Ao implicar formas diferentes de relações entre profissionais e fontes (todos os cidadãos são fontes em potencial) e entre profissionais e profissionais (os profissionais assumem a condição de fontes), a descentralização do processo de produção de informações, que decorre de mudanças estruturais na sociedade, da demanda pela democratização da comunicação e do uso das novas tecnologias, exige um novo perfil de profissional que seja capaz de aproveitar as vantagens da realidade emergente, minimizando ao máximo os riscos decorrentes da incorporação de leigos nas diversas etapas de produção de informações jornalísticas.


Como nas sociedades contemporâneas, a prática do Jornalismo, ainda que inconscientemente, em alguma medida pressupõe a utilização de bases de dados complexas para apurar, produzir, compartilhar, consumir, circular e vender informações em ambientes de múltiplas plataformas, o jornalista profissional hoje deve ter condições para apurar, produzir, compartilhar, consumir, circular, vender informações utilizando as novas tecnologias da comunicação. E, mais importante, conceber e gerenciar processos e produtos inovadores, adaptados às novas demandas sociais.

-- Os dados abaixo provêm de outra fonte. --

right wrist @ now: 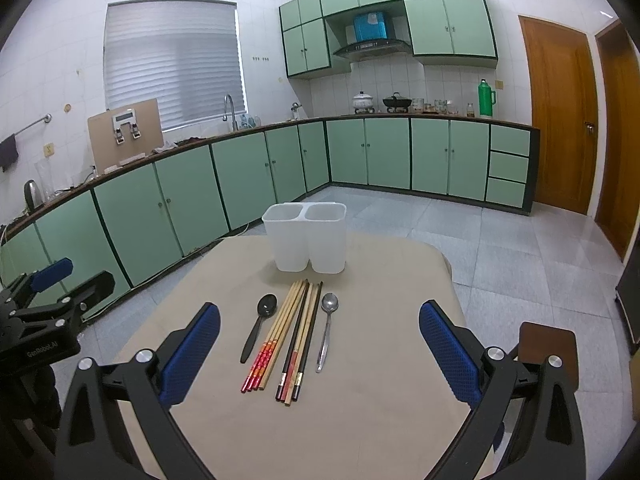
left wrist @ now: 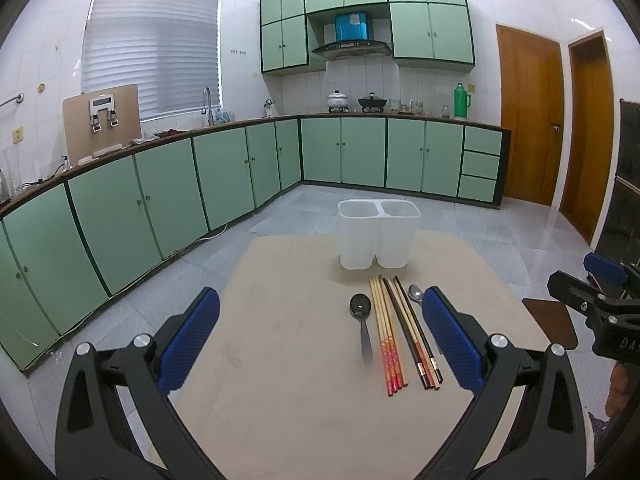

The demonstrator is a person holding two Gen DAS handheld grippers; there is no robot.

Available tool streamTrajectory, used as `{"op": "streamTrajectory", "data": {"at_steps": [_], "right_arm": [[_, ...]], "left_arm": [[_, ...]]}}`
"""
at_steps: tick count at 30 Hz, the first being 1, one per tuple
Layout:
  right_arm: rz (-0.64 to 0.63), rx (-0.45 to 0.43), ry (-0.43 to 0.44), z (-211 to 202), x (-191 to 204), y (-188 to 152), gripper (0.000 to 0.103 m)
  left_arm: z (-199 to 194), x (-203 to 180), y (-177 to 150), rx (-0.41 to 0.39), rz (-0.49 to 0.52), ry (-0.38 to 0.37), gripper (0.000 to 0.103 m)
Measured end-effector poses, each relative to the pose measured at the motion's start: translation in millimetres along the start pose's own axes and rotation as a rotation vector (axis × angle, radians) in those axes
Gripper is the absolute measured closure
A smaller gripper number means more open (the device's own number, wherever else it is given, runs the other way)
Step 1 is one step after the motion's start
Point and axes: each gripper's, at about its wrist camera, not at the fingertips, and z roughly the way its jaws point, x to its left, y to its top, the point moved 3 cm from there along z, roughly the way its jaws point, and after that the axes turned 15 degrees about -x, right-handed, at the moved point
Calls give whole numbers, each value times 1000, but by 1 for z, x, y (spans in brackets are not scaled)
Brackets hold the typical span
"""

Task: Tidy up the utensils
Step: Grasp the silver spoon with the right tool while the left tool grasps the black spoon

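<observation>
**Blue pads wide, nothing held: risks before the first pick**

Blue-padded left gripper (left wrist: 320,344) and right gripper (right wrist: 320,354) both hang spread wide and empty above the beige table (right wrist: 380,420). Nearest lie the utensils, side by side: black spoon (right wrist: 259,325), red-ended chopsticks (right wrist: 276,336), dark chopsticks (right wrist: 302,340), steel spoon (right wrist: 326,330). Chopsticks touch, so a pinch likely drags neighbours or rolls one away. Beyond, the white two-compartment holder (right wrist: 306,238) stands empty and looks light; a clumsy drop could tip it.

Matt beige table (right wrist: 360,420); translucent plastic holder (right wrist: 306,236); shiny metal spoon (right wrist: 327,328); glossy black plastic spoon (right wrist: 260,326); wooden chopsticks (right wrist: 280,336) with lacquered ends.
</observation>
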Motion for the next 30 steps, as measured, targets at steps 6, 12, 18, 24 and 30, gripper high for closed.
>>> {"op": "streamTrajectory", "data": {"at_steps": [6, 12, 18, 24, 30], "right_arm": [[14, 69, -9, 36, -12, -7, 6], [60, 170, -16, 90, -31, -19, 6], [102, 281, -3, 150, -45, -36, 19], [116, 426, 30, 209, -46, -69, 38], [77, 512, 43, 240, -35, -91, 48]], "left_arm": [[41, 5, -15, 81, 8, -10, 5], [102, 8, -42, 190, 53, -2, 5], [156, 6, -64, 285, 38, -19, 5], [194, 8, -86, 359, 12, -17, 11], [220, 9, -101, 421, -14, -24, 23]]}}
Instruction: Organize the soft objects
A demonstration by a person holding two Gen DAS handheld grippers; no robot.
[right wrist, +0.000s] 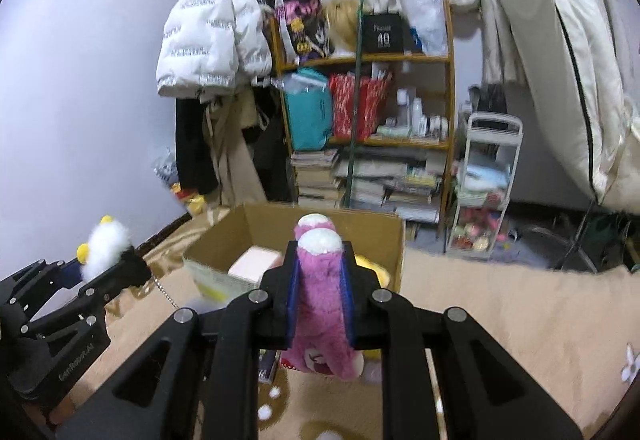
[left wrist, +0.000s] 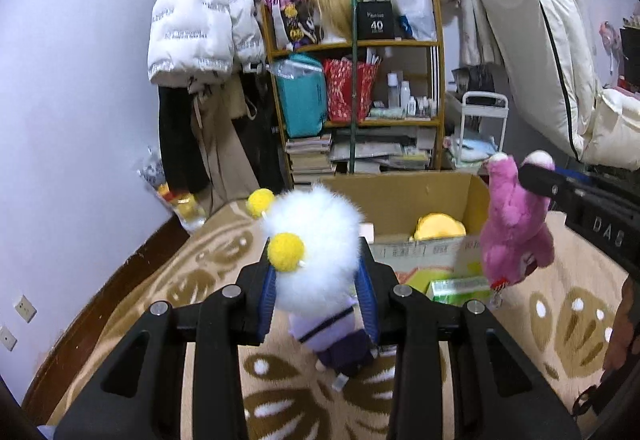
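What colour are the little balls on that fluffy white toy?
Yellow pom-poms on the fluffy white toy, clearest in the left wrist view.

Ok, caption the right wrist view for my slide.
Right gripper holds a pink plush toy by the cardboard box; left gripper holds a white fluffy toy.

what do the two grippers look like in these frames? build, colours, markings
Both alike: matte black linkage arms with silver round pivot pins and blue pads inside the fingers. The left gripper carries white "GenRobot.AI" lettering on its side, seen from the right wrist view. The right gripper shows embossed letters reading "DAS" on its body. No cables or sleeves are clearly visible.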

Ao longo dos últimos dez anos os jornalistas profissionais brasileiros vêm apresentando alguns exemplos de práticas inovadoras muito adaptadas à realidade de uma sociedade ancorada na produção descentralizada de informações, paradoxalmente, muitas vezes, subaproveitados na atual cobertura jornalística, centrada nos velhos paradigmas implantados no período de plena verticalização da produção. Atualmente órgãos públicos como Presidência da República, Supremo Tribunal Federal, Câmara dos Deputados, Senado Federal, Embrapa, SENAC, Petrobras, ONGs como Contas Abertas, Transparência, ANDI, movimentos sociais como MST e UDR, igrejas como a Católica, a Universal ou a Assembléia de Deus, todos possuem páginas estruturadas em complexas bases de dados, com diversos produtos, serviços e mecanismos que possibilitam acesso às informações produzidas por estas organizações e a interação com as suas assessorias de imprensa e com seus diretores e responsáveis.

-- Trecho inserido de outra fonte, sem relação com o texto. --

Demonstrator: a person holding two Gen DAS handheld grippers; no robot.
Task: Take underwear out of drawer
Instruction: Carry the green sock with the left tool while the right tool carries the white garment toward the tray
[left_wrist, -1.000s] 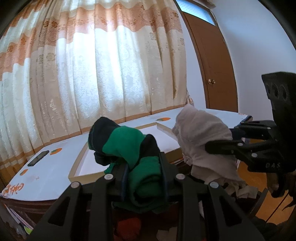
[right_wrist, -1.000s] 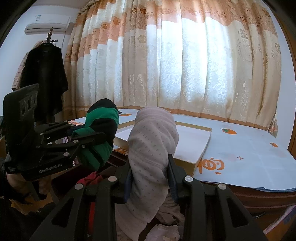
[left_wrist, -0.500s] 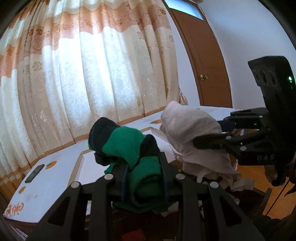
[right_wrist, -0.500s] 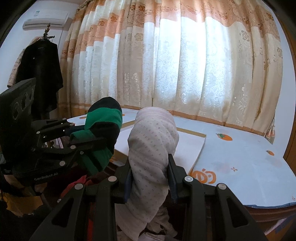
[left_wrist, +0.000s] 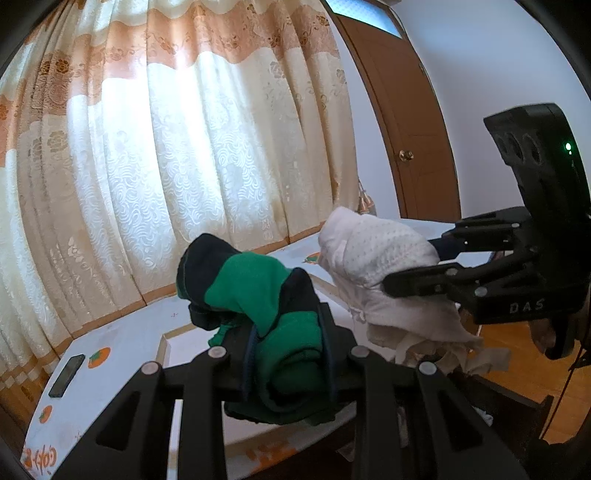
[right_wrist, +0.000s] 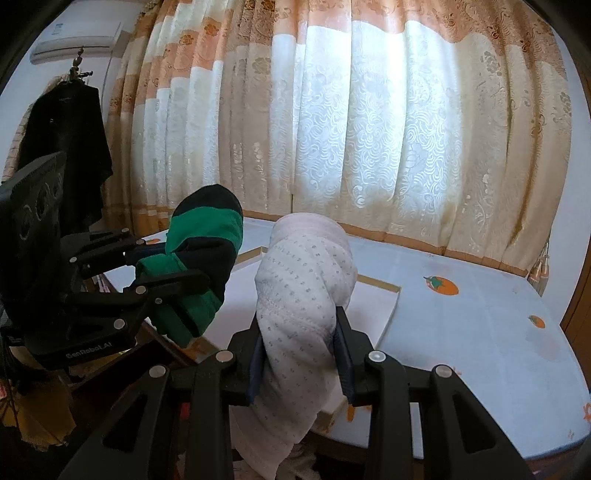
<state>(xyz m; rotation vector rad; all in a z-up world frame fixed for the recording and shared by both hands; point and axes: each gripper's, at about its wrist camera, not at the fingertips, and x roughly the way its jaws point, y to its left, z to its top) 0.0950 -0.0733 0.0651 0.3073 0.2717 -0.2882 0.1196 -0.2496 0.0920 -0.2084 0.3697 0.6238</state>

Além das organizações, a disseminação das chamadas redes sociais com o aparecimento de plataformas como blogues, twitter, Orkut, Facebook, Flicker, entre muitas outras, abriu espaço para que cada pessoa, independentemente de sua posição social, transforme-se em uma fonte potencial de informações, ao poder publicar livremente suas idéias, opiniões e testemunhos sobre fatos que presencia, vivencia ou acompanha através da cobertura da própria imprensa.


Hoje, desde jogadores de futebol, treinadores, deputados, governadores, artistas de televisão, cantores, empresários, pesquisadores universitários, advogados, engenheiros, arquitetos, professores, policiais, enfim qualquer pessoa pode disponibilizar informações em pequena ou grande escala para todos, fazendo com que o problema dos profissionais do Jornalismo não seja a escassez, mas sim a filtragem do excesso de informações em circulação.


Algum exemplo de como a cobertura que poderia mudar segue atrelado aos velhos paradigmas. No caso do Congresso Nacional a cobertura segue refém das intrigas políticas e das denúncias de corrupção, quando poderia ser mais centrada no acompanhamento de projetos em tramitação. Na maior parte das vezes, sabe-se pela imprensa que projetos importantes serão votados quando entram na reta final de aprovação em plenário. A ampla cobertura diária dada dos trabalhos das comissões pelos órgãos das assessorias do Congresso Nacional como TV Câmara e TV Senado, torna, muitas vezes, patética, superficial e dispensável a cobertura superficial feita pela chamada grande imprensa. Veja-se o caso da recente tramitação do acordo Brasil – Santa Sé, que praticamente não mereceu uma cobertura que a importância do tema merecia por parte da imprensa e que foi transmitido em detalhes pelas duas emissoras.


Um segundo caso: a cobertura do julgamento do ex-ministro Antonio Palocci pelo Supremo Tribunal Federal. Praticamente toda a imprensa somente noticiou que o ex-ministro seria julgado na antevéspera do dia do julgamento. Tratava-se de um julgamento controvertido e que, certamente, teve um rico processo de bastidores. Embora o sistema de alerta do STF possibilite que qualquer jornalista acompanhe o passo a passo de todos os processos em andamento na Corte, a falta de utilização destes recursos mantém a cobertura feita pela imprensa atrelada a velhos modelos, incompatíveis com a existência de sistemas descentralizados de produção de informações. Em casos como estes, dependendo do grau de abertura das assessorias, qualquer cidadão pode se cadastrar nos órgãos e obter informações sobre processos que a imprensa deixa em segundo plano ou sequer divulga os seus trâmites.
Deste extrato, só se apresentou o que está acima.